A nouveau, un exemple de violence policière a été constaté. Un homme en captivité a été roué de coups pendant que sept policiers restaient passifs alors qu’un de leurs collègues se démenait. Lorsque l’homme arrêté était amené à la voiture de police, il a reçu quelques coups sur la tête et dans le cou. Un voisin a tout filmé, puis mis en ligne sur YouTube.

Ceci n’est pas un exemple isolé. Il n’est pas facile de trouver de preuves en ce qui concerne la violence policière, parce qu’on ne nous montre qu’une partie de l’histoire, celle de la police. En plus, nous ne pouvons pas de vue sur ce qui se passe dans le bureau de police avec les gens qui sont arrêtés.

Nous devrions être reconnaissants par rapport aux gens qui, malgré tout, osent filmer l’agression policière et ainsi rendent visible comment nos policiers procèdent trop souvent. L’année passée, on a vu des images d’un jeune indigné grec qui a reçu un coup de pied d’un policier bruxellois dans le visage, comment la police de Matongé a mal traité des manifestants, et récemment comment un homme a été abordé violemment par six policiers lors d’une manifestation. Les exemples ne manquent pas.

Il y a un problème de violence et nous devons le dénoncer. Les politiques et tous les autres acteurs doivent prendre leurs responsabilités. Actuellement, on n’agit pas du tout dans le bon sens. Pourquoi ?

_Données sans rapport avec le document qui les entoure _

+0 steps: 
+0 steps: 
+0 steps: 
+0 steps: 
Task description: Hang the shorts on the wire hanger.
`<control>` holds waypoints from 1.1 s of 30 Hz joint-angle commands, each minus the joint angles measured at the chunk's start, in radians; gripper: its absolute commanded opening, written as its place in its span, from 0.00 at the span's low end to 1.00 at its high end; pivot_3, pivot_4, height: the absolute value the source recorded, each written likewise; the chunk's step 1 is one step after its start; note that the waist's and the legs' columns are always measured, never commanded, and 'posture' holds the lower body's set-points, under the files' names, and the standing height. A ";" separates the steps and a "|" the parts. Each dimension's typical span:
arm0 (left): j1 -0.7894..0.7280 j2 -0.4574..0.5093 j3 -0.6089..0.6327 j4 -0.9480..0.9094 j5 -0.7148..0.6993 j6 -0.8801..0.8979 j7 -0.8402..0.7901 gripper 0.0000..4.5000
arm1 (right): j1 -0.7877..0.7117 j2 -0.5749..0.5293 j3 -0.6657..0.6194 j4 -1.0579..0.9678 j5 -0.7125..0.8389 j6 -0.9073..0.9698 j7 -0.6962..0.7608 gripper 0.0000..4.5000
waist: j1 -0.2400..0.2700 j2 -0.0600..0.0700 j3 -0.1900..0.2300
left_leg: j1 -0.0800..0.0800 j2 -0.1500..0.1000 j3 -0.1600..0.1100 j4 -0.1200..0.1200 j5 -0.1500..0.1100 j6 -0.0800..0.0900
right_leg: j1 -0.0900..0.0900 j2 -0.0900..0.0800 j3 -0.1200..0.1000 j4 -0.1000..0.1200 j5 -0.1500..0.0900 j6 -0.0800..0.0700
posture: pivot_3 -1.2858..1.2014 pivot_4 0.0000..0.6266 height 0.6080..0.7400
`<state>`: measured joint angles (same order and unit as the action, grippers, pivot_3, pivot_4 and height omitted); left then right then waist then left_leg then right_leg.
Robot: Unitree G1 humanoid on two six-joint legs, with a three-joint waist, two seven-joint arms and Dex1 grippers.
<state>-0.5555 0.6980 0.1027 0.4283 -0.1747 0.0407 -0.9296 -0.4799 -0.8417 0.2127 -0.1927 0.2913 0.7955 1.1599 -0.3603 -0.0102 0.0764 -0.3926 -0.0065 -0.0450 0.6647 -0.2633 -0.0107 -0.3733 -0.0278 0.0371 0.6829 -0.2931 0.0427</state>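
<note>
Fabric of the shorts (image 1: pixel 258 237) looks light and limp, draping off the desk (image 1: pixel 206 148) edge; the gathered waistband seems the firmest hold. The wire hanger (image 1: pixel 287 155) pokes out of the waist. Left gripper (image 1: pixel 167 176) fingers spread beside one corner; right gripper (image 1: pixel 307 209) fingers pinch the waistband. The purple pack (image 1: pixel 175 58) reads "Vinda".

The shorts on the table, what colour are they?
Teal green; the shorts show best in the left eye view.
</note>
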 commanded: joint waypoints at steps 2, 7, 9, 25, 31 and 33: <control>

Nous considérons que seule la violence contre la police est un problème. En plus, on fait une mauvaise analyse et on prend des mauvaises décisions en mettant l’accent sur les symptômes et pas sur les causes de cette violence. Le ministre concerné ainsi que le gouvernement ont commis une erreur en ignorant les causes. Il en va de même pour les médias, qui se concentrent aussi uniquement sur les symptômes. Ainsi, ils propagent une image déséquilibrée. Ce n’est pas étonnant dès lors que l’’opinion de beaucoup de gens n’aille pas plus loin que : « c’est la responsabilité de cette racaille », « c’est dans leurs gènes », « il faut des peines plus sévères » et ainsi de suite. Voilà ce qu’on entend assez souvent.

La réaction de la police est regrettable. Elle demande du renfort dans la rue alors qu’elle devrait réaliser que ce n’est pas la solution. Parce que, comme le prétend la police, le citoyen a perdu le respect ainsi que la confiance dans la police. On cherche toujours la cause ailleurs, mais c’est justement au sein de la police qu’il faut qu’on se pose des questions. Que faisons-nous de mal nous-mêmes ?

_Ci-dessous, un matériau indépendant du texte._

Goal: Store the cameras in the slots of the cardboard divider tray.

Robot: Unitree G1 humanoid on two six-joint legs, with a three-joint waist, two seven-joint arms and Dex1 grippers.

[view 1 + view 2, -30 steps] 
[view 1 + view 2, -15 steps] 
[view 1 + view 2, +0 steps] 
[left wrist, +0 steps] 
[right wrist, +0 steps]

Dans ce pays, la police et la justice sont confrontés à des responsabilités pour lesquels ils ne sont pas préparés. Ils ont du mal à faire leur travail et cela s’empirera si les problèmes socio-économiques dans nos villes augmentent. Ceux qui en doutent n’ont qu’à se rendre aux Etats-Unis, au Royaume Uni et dans un certain nombre de nos pays voisins.

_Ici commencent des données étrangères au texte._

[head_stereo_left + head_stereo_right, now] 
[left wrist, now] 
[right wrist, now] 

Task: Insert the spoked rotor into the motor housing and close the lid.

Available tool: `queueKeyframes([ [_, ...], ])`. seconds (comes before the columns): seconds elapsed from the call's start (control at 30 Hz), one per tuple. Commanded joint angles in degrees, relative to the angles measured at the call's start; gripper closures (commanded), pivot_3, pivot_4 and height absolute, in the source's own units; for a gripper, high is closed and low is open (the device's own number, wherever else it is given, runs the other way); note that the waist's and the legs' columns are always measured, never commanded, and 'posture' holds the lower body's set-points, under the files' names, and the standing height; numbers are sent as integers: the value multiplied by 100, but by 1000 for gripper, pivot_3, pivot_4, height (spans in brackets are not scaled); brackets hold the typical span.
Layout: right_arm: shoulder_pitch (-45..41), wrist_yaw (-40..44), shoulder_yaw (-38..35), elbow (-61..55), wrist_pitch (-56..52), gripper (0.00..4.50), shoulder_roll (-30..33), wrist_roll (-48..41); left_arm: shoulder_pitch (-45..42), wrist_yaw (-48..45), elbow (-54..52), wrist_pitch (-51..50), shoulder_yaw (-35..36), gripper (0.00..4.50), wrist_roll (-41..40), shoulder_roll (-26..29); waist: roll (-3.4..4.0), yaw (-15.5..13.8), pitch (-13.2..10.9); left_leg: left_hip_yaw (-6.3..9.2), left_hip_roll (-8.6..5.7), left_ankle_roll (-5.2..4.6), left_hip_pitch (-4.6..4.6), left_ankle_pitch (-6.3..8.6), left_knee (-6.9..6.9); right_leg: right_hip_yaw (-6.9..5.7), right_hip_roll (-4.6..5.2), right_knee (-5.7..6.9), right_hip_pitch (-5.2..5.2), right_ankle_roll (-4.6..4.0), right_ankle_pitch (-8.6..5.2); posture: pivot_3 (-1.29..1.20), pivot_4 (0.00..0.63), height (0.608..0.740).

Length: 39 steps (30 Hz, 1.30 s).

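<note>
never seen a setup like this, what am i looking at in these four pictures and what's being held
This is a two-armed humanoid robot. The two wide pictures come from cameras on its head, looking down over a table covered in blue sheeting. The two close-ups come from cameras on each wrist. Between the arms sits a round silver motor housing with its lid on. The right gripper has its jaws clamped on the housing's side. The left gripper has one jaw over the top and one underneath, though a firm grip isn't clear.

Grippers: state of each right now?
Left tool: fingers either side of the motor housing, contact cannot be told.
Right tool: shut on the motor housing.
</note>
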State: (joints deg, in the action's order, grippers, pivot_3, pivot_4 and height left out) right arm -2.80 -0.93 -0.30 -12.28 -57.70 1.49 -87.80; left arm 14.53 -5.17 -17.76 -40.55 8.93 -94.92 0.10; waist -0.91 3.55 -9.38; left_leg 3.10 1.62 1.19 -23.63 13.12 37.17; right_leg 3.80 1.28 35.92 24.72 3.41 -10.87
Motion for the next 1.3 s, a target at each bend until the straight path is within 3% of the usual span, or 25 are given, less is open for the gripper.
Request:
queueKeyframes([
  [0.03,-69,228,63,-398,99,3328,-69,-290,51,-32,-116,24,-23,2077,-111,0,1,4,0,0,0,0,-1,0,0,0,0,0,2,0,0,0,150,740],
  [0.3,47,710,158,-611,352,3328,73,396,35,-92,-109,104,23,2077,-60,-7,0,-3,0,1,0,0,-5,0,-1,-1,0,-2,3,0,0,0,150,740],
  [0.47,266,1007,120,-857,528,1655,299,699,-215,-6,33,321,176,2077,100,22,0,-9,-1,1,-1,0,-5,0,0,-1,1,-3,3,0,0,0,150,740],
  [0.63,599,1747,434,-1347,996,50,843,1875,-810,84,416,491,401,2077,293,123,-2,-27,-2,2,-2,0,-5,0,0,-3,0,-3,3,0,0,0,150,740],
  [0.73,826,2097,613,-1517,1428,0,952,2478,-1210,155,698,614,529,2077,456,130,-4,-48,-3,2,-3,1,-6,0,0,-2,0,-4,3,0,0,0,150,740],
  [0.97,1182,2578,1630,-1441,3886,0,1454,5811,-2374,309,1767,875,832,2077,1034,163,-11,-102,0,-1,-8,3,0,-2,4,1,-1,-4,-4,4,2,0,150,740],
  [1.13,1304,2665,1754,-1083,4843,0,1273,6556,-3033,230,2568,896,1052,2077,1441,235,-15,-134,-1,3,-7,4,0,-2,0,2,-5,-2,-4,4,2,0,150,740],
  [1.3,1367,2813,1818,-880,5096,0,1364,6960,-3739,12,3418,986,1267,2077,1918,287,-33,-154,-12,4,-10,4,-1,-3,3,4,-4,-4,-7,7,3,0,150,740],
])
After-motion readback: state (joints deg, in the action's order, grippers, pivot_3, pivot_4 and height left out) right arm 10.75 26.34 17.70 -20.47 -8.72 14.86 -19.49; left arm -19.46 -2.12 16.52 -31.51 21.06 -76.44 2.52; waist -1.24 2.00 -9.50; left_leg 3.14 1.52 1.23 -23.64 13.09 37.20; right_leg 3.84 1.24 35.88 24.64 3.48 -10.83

Il faut réagir face à ceux qui commettent des violences contre la police, car on ne peut pas tolérer la violence. Il n’y aucun doute à ce sujet.

Maintenant, il faut regarder l’autre côté, celui que le ministre, les politiques et les médias continuent à ignorer :la violence par la police.

Pourquoi personne ne parle de la violence policière ? Comme écrit ci-dessus, les exemples ne manquent pas. La ministre était la première à utiliser des mots durs et de faire des promesses concernant la violence contre la police, mais en ce qui concerne la violence policière, elle garde le silence absolu. Pourtant c’est un problème majeur. Pourquoi ?

Si les gens n’ont aucun respect pour la police, ce n’est pas par hasard. Les jeunes de Bruxelles considèrent la police comme la source principale de discrimination. Une recherche journalistique de John Vandale de MO*-magazine montre des témoignages inquiétants de victimes de violence policière. Cette recherche a été ignorée par les médias de masse. Un certain nombre de policiers eux-mêmes avouent ce qui se passe mal : la formation, les stéréotypes et les préjugés. Et oui, même le racisme. Le commissaire de Molenbeek, M. Pierre Collignont, l’a dit récemment : « Il y a des gens qui joignent la police uniquement pour ‘craquer’ des Arabes ».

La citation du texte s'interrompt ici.